Zika doesn’t have any antibodies or medicines accessible as of now, so normal pediatric consideration is the prescribed course for children brought into the world with the Zika infection because of its durable results. The most ideal approach to maintain a strategic distance from your fetus from contracting Zika is to keep yourself ensured and pay regard to the avoidance tips laid out above in this article.

Zika infection is a mosquito-borne Flavivirus in charge of symptomatic and asymptomatic contaminations in people.

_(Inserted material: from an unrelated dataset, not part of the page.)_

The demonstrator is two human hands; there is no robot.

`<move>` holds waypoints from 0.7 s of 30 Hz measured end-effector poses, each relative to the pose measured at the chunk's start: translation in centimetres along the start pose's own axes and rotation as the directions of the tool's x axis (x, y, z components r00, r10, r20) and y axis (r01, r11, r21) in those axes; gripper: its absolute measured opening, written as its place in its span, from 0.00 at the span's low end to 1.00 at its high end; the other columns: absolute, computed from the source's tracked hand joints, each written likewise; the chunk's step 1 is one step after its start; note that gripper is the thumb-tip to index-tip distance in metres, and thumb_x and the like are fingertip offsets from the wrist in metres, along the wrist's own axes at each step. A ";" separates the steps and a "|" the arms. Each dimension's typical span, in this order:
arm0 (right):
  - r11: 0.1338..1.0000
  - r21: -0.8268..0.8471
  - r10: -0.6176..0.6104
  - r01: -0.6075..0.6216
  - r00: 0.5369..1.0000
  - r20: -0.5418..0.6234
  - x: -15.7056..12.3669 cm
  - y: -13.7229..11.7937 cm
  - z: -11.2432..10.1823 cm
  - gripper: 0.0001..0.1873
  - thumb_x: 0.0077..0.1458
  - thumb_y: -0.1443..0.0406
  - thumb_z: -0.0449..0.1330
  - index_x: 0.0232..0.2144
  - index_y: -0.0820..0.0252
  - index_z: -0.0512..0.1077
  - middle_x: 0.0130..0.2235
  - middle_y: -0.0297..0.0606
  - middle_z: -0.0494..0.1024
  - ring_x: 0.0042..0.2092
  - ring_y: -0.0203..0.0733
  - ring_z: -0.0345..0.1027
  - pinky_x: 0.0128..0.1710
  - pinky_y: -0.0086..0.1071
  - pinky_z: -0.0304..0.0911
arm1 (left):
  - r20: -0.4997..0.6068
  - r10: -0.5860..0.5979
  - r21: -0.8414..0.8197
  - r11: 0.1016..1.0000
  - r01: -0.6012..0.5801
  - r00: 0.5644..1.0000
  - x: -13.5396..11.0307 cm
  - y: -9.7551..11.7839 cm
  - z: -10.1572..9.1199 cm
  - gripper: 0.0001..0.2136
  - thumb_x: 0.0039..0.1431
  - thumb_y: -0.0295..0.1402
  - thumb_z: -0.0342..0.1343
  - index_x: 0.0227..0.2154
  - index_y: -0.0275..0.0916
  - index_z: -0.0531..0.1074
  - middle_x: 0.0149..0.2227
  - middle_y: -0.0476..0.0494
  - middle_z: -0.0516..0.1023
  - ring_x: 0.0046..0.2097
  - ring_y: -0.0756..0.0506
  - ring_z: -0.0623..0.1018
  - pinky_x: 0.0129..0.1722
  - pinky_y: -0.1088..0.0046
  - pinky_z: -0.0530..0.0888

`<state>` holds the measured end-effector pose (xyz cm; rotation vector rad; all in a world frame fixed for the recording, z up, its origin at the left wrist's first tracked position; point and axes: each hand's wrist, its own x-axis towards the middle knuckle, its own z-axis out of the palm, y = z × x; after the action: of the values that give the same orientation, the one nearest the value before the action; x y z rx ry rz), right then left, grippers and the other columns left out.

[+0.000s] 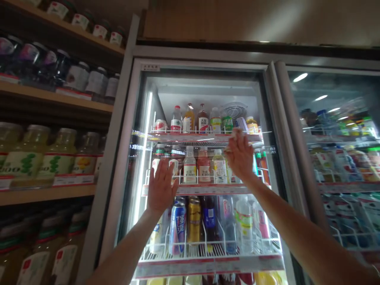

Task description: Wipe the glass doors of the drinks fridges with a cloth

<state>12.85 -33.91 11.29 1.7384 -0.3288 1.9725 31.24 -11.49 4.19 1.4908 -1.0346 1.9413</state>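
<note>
A closed glass fridge door [204,81] stands before me, lit from inside. My left hand [162,186] lies flat against the left part of the glass, fingers stretched upward and holding nothing. Higher and to the right, my right hand [240,156] presses a pale crumpled cloth [236,133] to the glass. Most of that cloth is hidden behind the palm and fingers, so I cannot tell if it is cloth or paper. Behind the glass, bottles and cans stand on wire-fronted shelves, among them a blue can [178,225] and a gold can [194,221].
Wooden shelves [59,194] with rows of bottles and jars rise on the left. A second glass door [332,95] with drinks behind it is on the right, past the upright door frame [292,138]. A brown panel [237,23] runs above the fridge.
</note>
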 end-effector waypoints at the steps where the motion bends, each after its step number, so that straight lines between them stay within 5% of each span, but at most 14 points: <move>1: 0.992 0.031 -0.122 0.121 0.991 0.052 -0.1 -1.1 0.1 0.24 0.59 0.62 0.47 0.58 0.53 0.60 0.66 0.36 0.49 0.66 0.52 0.39 0.58 0.53 0.48 | -0.004 -0.003 -0.003 1.000 0.003 1.000 0.0 0.0 0.0 0.27 0.62 0.37 0.45 0.62 0.36 0.49 0.63 0.34 0.55 0.66 0.40 0.51 0.62 0.55 0.51; 4: 0.924 0.116 -0.381 0.365 0.909 0.169 -0.4 -3.0 0.0 0.24 0.59 0.62 0.48 0.58 0.49 0.59 0.65 0.32 0.53 0.66 0.47 0.40 0.61 0.50 0.45 | -0.005 -0.009 -0.028 1.000 0.009 1.000 0.0 0.1 -0.1 0.27 0.62 0.37 0.45 0.62 0.36 0.50 0.63 0.34 0.55 0.66 0.40 0.51 0.62 0.55 0.51; 7: 0.994 0.027 -0.108 0.106 0.987 0.116 0.1 -2.1 0.0 0.24 0.59 0.62 0.47 0.57 0.54 0.62 0.65 0.39 0.53 0.66 0.53 0.43 0.59 0.54 0.45 | 0.004 -0.018 -0.048 0.999 0.018 1.000 0.0 0.1 -0.1 0.26 0.62 0.37 0.45 0.61 0.36 0.53 0.63 0.35 0.55 0.66 0.40 0.51 0.63 0.55 0.51; 10: 0.996 -0.021 0.088 -0.087 0.995 0.046 0.1 -2.1 0.3 0.25 0.59 0.63 0.46 0.58 0.57 0.61 0.66 0.43 0.50 0.66 0.57 0.40 0.58 0.56 0.46 | 0.000 -0.019 -0.053 0.998 0.019 1.000 0.0 0.2 -0.1 0.25 0.62 0.37 0.45 0.61 0.36 0.54 0.63 0.35 0.56 0.66 0.40 0.51 0.63 0.55 0.51; 12: 0.994 0.014 -0.107 0.106 0.988 0.110 -0.6 -3.3 0.5 0.26 0.58 0.64 0.47 0.59 0.54 0.59 0.66 0.38 0.50 0.67 0.53 0.38 0.60 0.53 0.45 | -0.008 -0.020 -0.050 0.999 0.019 1.000 -0.1 0.2 0.0 0.25 0.62 0.37 0.45 0.60 0.36 0.55 0.63 0.35 0.56 0.66 0.41 0.51 0.63 0.55 0.51; 15: 0.918 0.085 -0.396 0.387 0.900 0.182 -1.6 -4.1 0.3 0.26 0.58 0.63 0.49 0.59 0.48 0.58 0.66 0.32 0.52 0.67 0.47 0.39 0.62 0.49 0.43 | -0.011 -0.024 -0.042 0.999 0.024 1.000 -0.1 0.2 0.0 0.25 0.62 0.37 0.45 0.60 0.36 0.55 0.63 0.35 0.56 0.66 0.41 0.51 0.63 0.56 0.51; 18: 0.990 0.004 -0.139 0.139 0.986 0.098 -1.4 -1.7 -0.3 0.24 0.59 0.63 0.47 0.58 0.53 0.61 0.65 0.39 0.54 0.65 0.52 0.44 0.59 0.52 0.46 | 0.008 -0.024 -0.032 0.999 0.025 1.000 -0.1 0.2 -0.1 0.25 0.62 0.37 0.45 0.61 0.37 0.53 0.64 0.36 0.55 0.66 0.41 0.50 0.63 0.56 0.51; 21: 0.992 -0.049 0.115 -0.114 0.993 0.017 -1.4 0.7 -0.8 0.24 0.59 0.63 0.45 0.57 0.59 0.62 0.65 0.45 0.53 0.65 0.57 0.44 0.58 0.54 0.47 | 0.033 -0.029 -0.033 0.999 0.030 0.999 -0.1 0.0 -0.2 0.26 0.62 0.37 0.44 0.62 0.38 0.51 0.64 0.37 0.54 0.66 0.41 0.51 0.63 0.55 0.51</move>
<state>11.95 -34.43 9.87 1.7446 -0.4894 2.0112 31.14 -11.38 4.06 1.5160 -1.0484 1.8763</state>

Zika was first recognized in Africa as a reason for sporadic febrile ailment. Starting in 2015, Zika infection contamination was recognized in Brazil and connected with a few symptomatic diseases. Outstandingly, intrinsic diseases were seen with stamped neurologic variations from the norm. Determination depends on recognition of Zika infection by constant polymerase chain response or by the nearness of against Zika antibodies. Treatment of this viral ailment stays steady; nonetheless, proactive screening and intercessions are shown in the treatment of newborn children with symptomatic inborn contamination.